DATA IN THIS EXERCISE START
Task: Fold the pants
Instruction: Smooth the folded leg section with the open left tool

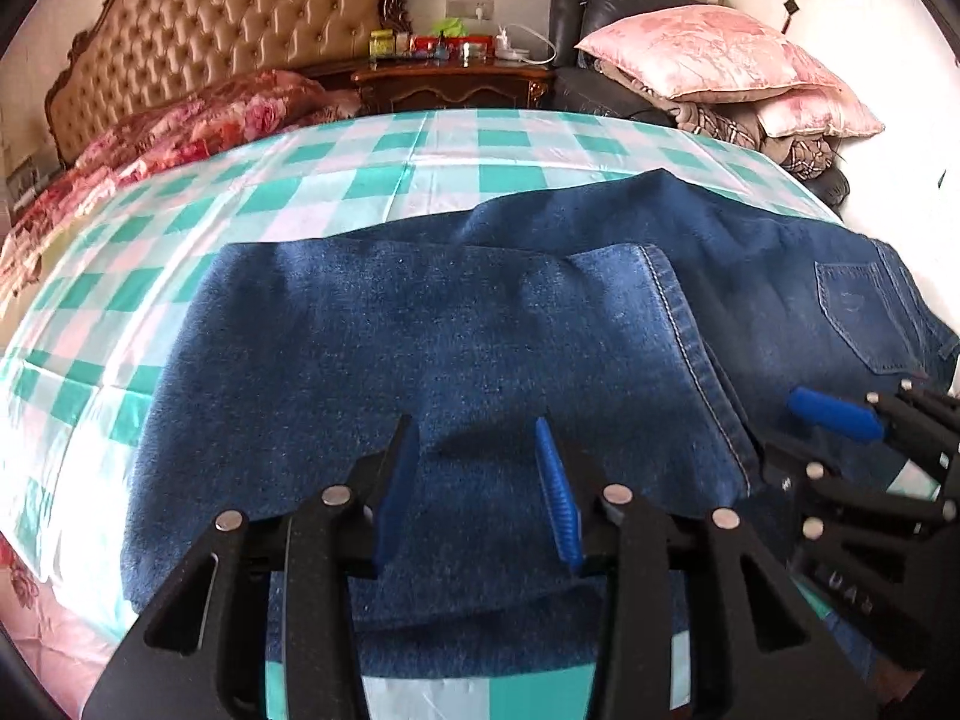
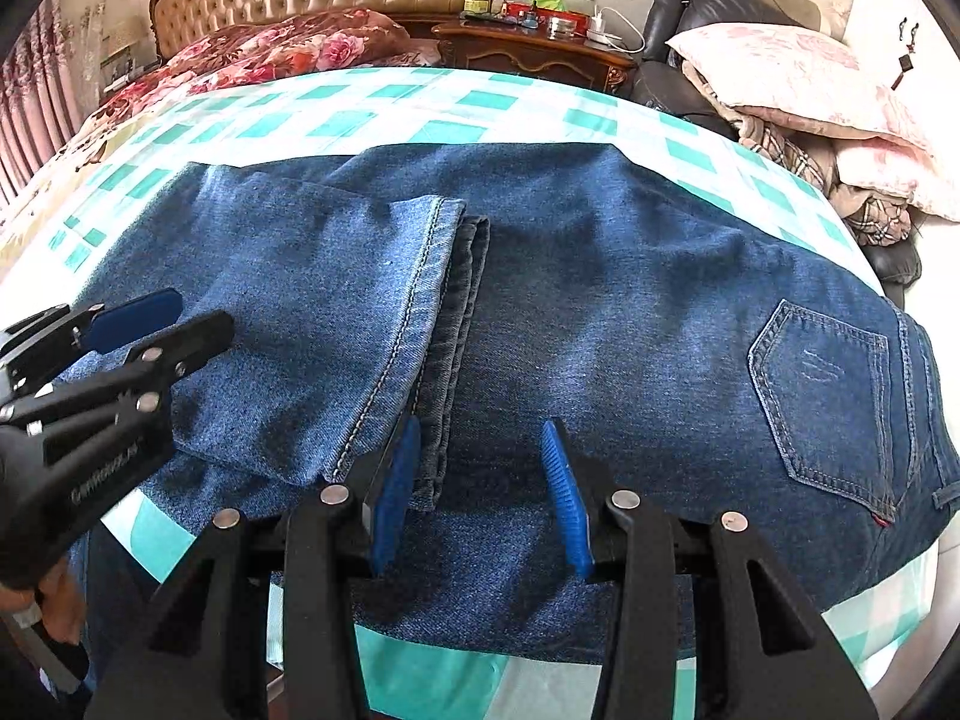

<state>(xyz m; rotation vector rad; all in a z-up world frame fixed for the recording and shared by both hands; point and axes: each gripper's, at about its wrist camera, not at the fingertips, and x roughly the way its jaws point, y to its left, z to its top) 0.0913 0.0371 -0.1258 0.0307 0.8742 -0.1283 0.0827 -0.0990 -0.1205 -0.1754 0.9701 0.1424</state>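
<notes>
Pants [image 2: 600, 312]: lying folded on the checked sheet [image 2: 420, 120].
Left gripper [image 1: 477, 480]: hovering, fingers spread.
Right gripper [image 2: 480, 480]: hovering, fingers spread.

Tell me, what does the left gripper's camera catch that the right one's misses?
Only the left view shows the folded leg's left end lying flat on the checkered sheet. Only the right view shows the whole back pocket, the stacked leg hems and a bit of curtain. Both show the jeans, headboard, nightstand, pink pillows, and the open left gripper and right gripper above the denim.
</notes>
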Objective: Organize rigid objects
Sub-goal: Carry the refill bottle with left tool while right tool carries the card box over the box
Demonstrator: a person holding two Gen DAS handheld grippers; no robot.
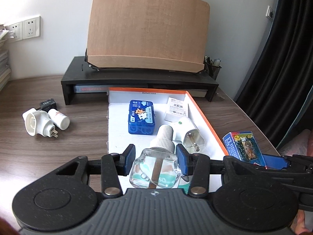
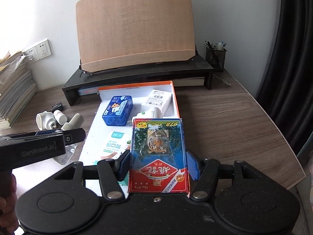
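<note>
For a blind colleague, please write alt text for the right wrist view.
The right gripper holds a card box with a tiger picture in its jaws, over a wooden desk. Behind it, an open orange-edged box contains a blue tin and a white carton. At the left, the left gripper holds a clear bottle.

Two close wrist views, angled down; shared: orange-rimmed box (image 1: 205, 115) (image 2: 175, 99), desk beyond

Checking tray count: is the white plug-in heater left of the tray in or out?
Out. The plug-in heater lies on the desk, left of the tray.
</note>
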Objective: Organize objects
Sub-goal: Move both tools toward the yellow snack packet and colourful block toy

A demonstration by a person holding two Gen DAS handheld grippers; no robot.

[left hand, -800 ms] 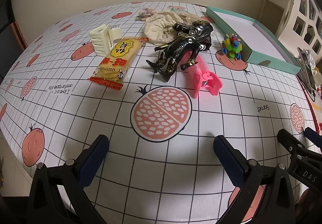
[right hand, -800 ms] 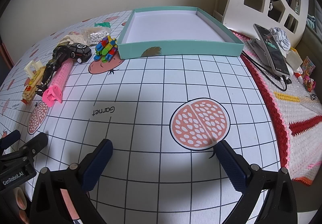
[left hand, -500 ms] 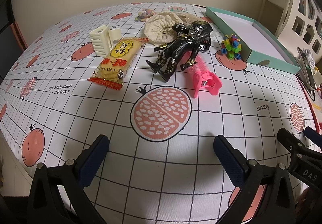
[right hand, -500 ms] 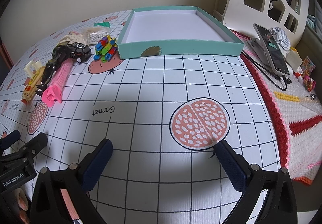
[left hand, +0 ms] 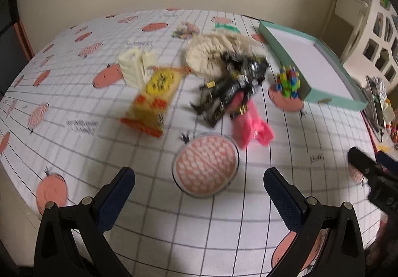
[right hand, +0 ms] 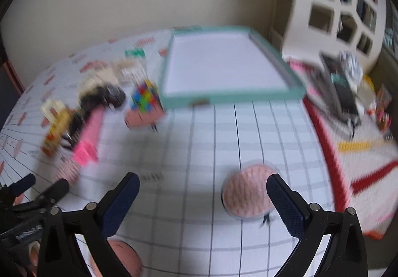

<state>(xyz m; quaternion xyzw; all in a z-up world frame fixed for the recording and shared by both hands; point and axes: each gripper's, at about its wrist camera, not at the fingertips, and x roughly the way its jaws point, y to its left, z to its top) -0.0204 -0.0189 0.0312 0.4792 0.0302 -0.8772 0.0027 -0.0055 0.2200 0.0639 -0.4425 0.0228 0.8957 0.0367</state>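
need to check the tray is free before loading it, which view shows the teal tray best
The right wrist view: the teal tray sits ahead of the open right gripper, its whole white floor visible and bare, though blurred. The left wrist view shows it only obliquely at the right edge, beyond the open left gripper.

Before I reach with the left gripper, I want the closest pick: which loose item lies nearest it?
The pink clip, just past the pomegranate print, lies nearest the left gripper; the snack pack and black figure lie farther back.

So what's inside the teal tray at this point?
Nothing visible: the teal tray shows only a bare white floor in both views, though motion blur could hide something small. The colourful block toy sits outside it, by the near left corner.
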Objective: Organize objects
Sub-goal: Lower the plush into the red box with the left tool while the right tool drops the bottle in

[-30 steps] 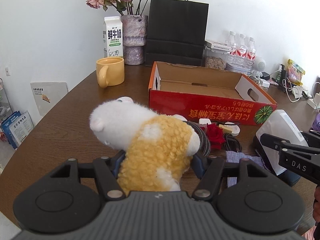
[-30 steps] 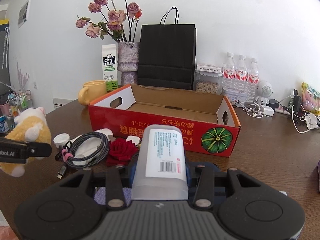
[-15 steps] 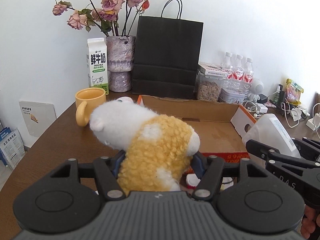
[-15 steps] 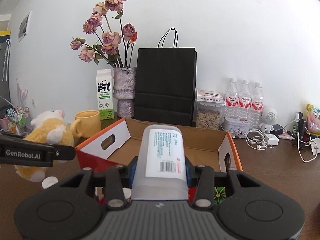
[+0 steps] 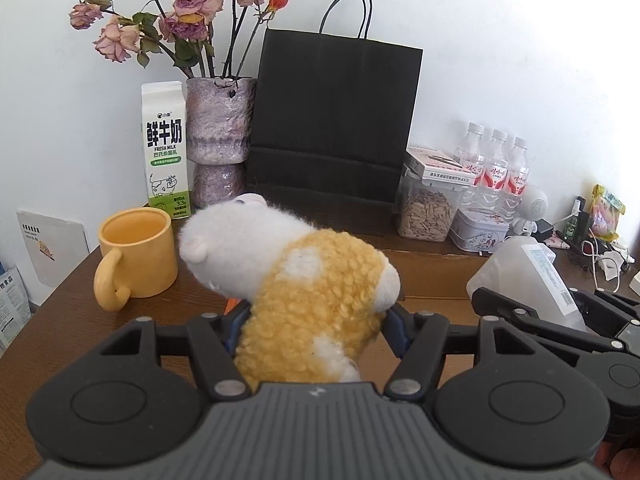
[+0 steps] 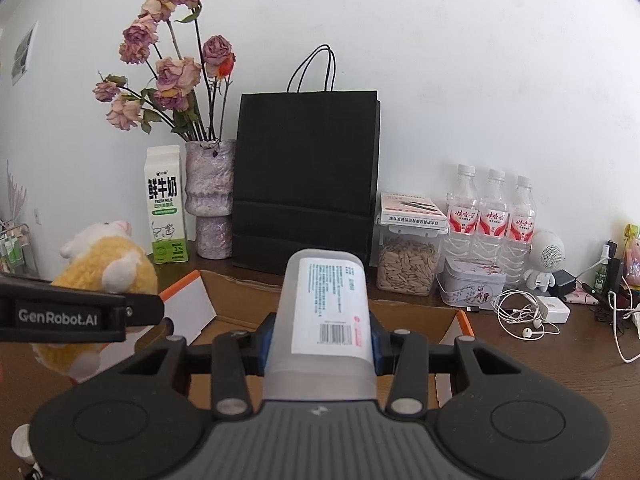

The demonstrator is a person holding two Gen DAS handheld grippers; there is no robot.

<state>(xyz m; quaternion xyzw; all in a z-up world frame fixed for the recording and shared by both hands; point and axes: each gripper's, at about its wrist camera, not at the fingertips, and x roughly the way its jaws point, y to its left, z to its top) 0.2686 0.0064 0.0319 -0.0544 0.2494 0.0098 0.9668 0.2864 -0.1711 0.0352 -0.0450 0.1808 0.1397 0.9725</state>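
Fluffy yellow and white, the plush hamster toy sits clamped between the blue pads of our left gripper, held up in the air with its white head pointing away from us and to the left. Our right gripper is clenched on a frosted translucent plastic bottle with a white barcode label facing up; the bottle lies along the fingers. Both held things hang over the open brown cardboard box with orange edges, the toy at its left end and the bottle nearer its middle. From the right view we see the toy just beside the box's white left flap. The box rests on a dark brown wooden table. Near the toy stands a yellow ceramic mug, and behind it a white and green milk carton, a mottled purple vase of dried pink roses and a tall black paper bag. Further right are a clear tub of seeds, three water bottles and white earphones.
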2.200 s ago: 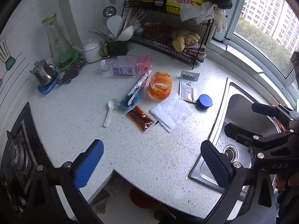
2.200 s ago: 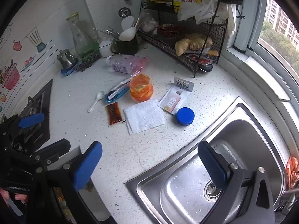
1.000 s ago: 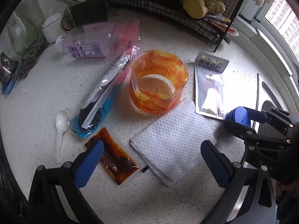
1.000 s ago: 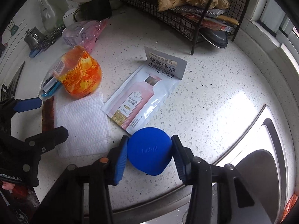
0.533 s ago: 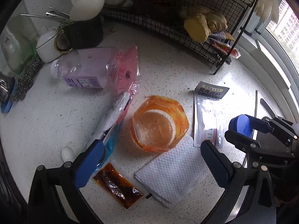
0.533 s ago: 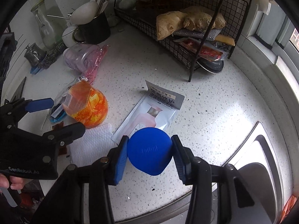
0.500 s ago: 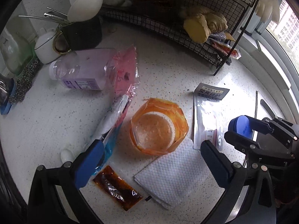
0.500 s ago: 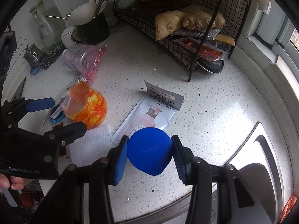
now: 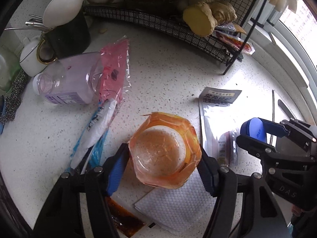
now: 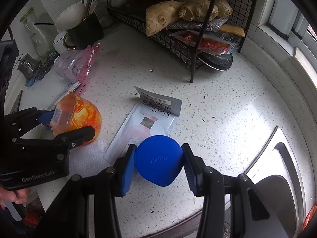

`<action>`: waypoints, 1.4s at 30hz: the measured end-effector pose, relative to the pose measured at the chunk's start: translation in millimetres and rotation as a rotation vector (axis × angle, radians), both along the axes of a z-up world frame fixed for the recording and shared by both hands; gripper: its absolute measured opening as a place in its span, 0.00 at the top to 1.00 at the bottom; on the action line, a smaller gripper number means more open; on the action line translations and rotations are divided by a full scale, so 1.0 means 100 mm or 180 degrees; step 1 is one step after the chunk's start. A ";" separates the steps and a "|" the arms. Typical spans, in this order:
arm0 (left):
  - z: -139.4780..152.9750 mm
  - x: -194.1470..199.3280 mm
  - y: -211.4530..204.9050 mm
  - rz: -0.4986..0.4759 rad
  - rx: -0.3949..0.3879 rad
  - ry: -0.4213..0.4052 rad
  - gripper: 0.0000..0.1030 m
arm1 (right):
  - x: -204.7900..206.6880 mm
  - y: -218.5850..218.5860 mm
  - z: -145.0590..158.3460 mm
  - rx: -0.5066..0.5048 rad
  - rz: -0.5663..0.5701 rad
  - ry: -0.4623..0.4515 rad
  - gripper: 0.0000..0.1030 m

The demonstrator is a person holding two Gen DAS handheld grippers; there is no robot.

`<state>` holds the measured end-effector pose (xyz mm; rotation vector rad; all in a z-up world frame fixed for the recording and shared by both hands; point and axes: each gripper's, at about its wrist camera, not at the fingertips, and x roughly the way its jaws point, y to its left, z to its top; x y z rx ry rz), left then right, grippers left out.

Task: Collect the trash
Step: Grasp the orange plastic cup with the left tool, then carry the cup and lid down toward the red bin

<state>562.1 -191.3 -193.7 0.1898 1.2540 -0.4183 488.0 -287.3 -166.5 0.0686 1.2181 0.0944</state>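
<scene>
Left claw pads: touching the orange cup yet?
Touching. In the left wrist view both pads of the left claw sit against the sides of the orange cup, with no gap visible on either side.

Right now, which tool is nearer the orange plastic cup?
Left. The left tool has just been closing around the orange plastic cup, one pad on each side. The right tool is off to the cup's side, shut on the blue cap.
</scene>
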 end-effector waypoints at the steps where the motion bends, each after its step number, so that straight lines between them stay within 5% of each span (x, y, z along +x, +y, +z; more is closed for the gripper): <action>1: 0.01 -0.05 -0.01 -0.0013 -0.0001 -0.0012 0.38 | -0.01 -0.01 0.02 0.0002 -0.0011 0.0000 0.58; 12: 0.50 -0.61 0.15 -0.0103 -0.0032 -0.0217 0.38 | -0.41 0.10 0.45 -0.0039 0.0038 -0.0158 0.58; 22: 0.99 -1.28 0.77 0.0057 -0.0020 -0.0439 0.38 | -0.95 0.56 0.83 -0.0037 0.0205 -0.0338 0.58; 42: 1.24 -3.36 2.07 0.0582 0.0094 -0.0499 0.38 | -2.58 1.86 1.03 0.0115 0.0804 -0.0547 0.58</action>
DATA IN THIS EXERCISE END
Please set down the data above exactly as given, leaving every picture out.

[WRITTEN ANSWER]
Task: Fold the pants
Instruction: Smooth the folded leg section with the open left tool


<state>(xyz m; rotation vector rad; all in a z-up world frame fixed for the recording and shared by both hands; point and axes: each gripper's, at about its wrist camera, not at the fingertips, and x roughly the way its jaws point, y to its left, z to its top) 0.0913 0.0371 -0.1258 0.0307 0.8742 -0.1283 0.0827 -0.0990 -0.1205 -0.1754 0.9701 0.1424</state>
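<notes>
Pants [image 2: 600, 312]: lying folded on the checked sheet [image 2: 420, 120].
Left gripper [image 1: 477, 480]: hovering, fingers spread.
Right gripper [image 2: 480, 480]: hovering, fingers spread.

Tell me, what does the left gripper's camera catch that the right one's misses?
Only the left view shows the folded leg's left end lying flat on the checkered sheet. Only the right view shows the whole back pocket, the stacked leg hems and a bit of curtain. Both show the jeans, headboard, nightstand, pink pillows, and the open left gripper and right gripper above the denim.
</notes>
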Objective: Organize rigid objects
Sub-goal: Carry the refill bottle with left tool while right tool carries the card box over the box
Demonstrator: a person holding two Gen DAS handheld grippers; no robot.
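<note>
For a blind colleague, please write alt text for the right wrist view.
The right gripper holds a card box with a tiger picture in its jaws, over a wooden desk. Behind it, an open orange-edged box contains a blue tin and a white carton. At the left, the left gripper holds a clear bottle.

Two close wrist views, angled down; shared: orange-rimmed box (image 1: 205, 115) (image 2: 175, 99), desk beyond

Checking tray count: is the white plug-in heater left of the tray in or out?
Out. The plug-in heater lies on the desk, left of the tray.
</note>
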Objective: Organize objects
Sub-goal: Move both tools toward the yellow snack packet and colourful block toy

A demonstration by a person holding two Gen DAS handheld grippers; no robot.

[left hand, -800 ms] 
[right hand, -800 ms] 
[left hand, -500 ms] 
[right hand, -500 ms] 
[left hand, +0 ms] 
[right hand, +0 ms] 

<state>(xyz m; quaternion xyzw; all in a z-up world frame fixed for the recording and shared by both hands; point and axes: each gripper's, at about its wrist camera, not at the fingertips, and x roughly the way its jaws point, y to its left, z to its top) -0.0204 -0.0189 0.0312 0.4792 0.0302 -0.8772 0.0027 -0.0055 0.2200 0.0639 -0.4425 0.0228 0.8957 0.0367</state>
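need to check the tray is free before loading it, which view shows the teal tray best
The right wrist view: the teal tray sits ahead of the open right gripper, its whole white floor visible and bare, though blurred. The left wrist view shows it only obliquely at the right edge, beyond the open left gripper.

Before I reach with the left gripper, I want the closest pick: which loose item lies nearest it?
The pink clip, just past the pomegranate print, lies nearest the left gripper; the snack pack and black figure lie farther back.

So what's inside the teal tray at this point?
Nothing visible: the teal tray shows only a bare white floor in both views, though motion blur could hide something small. The colourful block toy sits outside it, by the near left corner.
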Objective: Organize objects
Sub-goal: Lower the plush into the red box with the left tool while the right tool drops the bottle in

[-30 steps] 
[-30 steps] 
[-15 steps] 
[-15 steps] 
[+0 steps] 
[+0 steps] 

The demonstrator is a person holding two Gen DAS handheld grippers; there is no robot.

<state>(xyz m; quaternion xyzw; all in a z-up world frame fixed for the recording and shared by both hands; point and axes: each gripper's, at about its wrist camera, not at the fingertips, and x roughly the way its jaws point, y to its left, z to its top) 0.2686 0.0064 0.0319 -0.0544 0.2494 0.0098 0.9668 0.2864 -0.1711 0.0352 -0.0450 0.1808 0.1397 0.9725</state>
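Fluffy yellow and white, the plush hamster toy sits clamped between the blue pads of our left gripper, held up in the air with its white head pointing away from us and to the left. Our right gripper is clenched on a frosted translucent plastic bottle with a white barcode label facing up; the bottle lies along the fingers. Both held things hang over the open brown cardboard box with orange edges, the toy at its left end and the bottle nearer its middle. From the right view we see the toy just beside the box's white left flap. The box rests on a dark brown wooden table. Near the toy stands a yellow ceramic mug, and behind it a white and green milk carton, a mottled purple vase of dried pink roses and a tall black paper bag. Further right are a clear tub of seeds, three water bottles and white earphones.
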2.200 s ago: 
2.200 s ago: 
1.000 s ago: 
1.000 s ago: 
0.533 s ago: 
0.533 s ago: 
0.500 s ago: 
0.500 s ago: 
now: 
now: 

`<action>`: waypoints, 1.4s at 30hz: the measured end-effector pose, relative to the pose measured at the chunk's start: translation in millimetres and rotation as a rotation vector (axis × angle, radians), both along the axes of a z-up world frame fixed for the recording and shared by both hands; gripper: its absolute measured opening as a place in its span, 0.00 at the top to 1.00 at the bottom; on the action line, a smaller gripper number means more open; on the action line translations and rotations are divided by a full scale, so 1.0 means 100 mm or 180 degrees; step 1 is one step after the chunk's start. A ";" separates the steps and a "|" the arms. Typical spans, in this order:
arm0 (left):
  - z: -139.4780..152.9750 mm
  - x: -194.1470..199.3280 mm
  - y: -211.4530..204.9050 mm
  - rz: -0.4986..0.4759 rad
  - rx: -0.3949..0.3879 rad
  - ry: -0.4213..0.4052 rad
  - gripper: 0.0000..0.1030 m
arm1 (right):
  - x: -204.7900..206.6880 mm
  - y: -218.5850..218.5860 mm
  - z: -145.0590..158.3460 mm
  - rx: -0.5066..0.5048 rad
  - rz: -0.5663..0.5701 rad
  - ry: -0.4623..0.4515 rad
  - gripper: 0.0000..0.1030 m

The demonstrator is a person holding two Gen DAS handheld grippers; there is no robot.

`<state>` holds the measured end-effector pose (xyz mm; rotation vector rad; all in a z-up world frame fixed for the recording and shared by both hands; point and axes: each gripper's, at about its wrist camera, not at the fingertips, and x roughly the way its jaws point, y to its left, z to its top; x y z rx ry rz), left then right, grippers left out.

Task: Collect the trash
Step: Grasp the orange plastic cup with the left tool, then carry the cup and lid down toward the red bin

<state>562.1 -191.3 -193.7 0.1898 1.2540 -0.4183 488.0 -287.3 -166.5 0.0686 1.2181 0.0944</state>
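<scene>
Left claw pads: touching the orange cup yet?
Touching. In the left wrist view both pads of the left claw sit against the sides of the orange cup, with no gap visible on either side.

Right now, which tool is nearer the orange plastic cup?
Left. The left tool has just been closing around the orange plastic cup, one pad on each side. The right tool is off to the cup's side, shut on the blue cap.
</scene>
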 end-effector waypoints at the steps where the motion bends, each after its step number, so that straight lines between them stay within 5% of each span (x, y, z along +x, +y, +z; more is closed for the gripper): <action>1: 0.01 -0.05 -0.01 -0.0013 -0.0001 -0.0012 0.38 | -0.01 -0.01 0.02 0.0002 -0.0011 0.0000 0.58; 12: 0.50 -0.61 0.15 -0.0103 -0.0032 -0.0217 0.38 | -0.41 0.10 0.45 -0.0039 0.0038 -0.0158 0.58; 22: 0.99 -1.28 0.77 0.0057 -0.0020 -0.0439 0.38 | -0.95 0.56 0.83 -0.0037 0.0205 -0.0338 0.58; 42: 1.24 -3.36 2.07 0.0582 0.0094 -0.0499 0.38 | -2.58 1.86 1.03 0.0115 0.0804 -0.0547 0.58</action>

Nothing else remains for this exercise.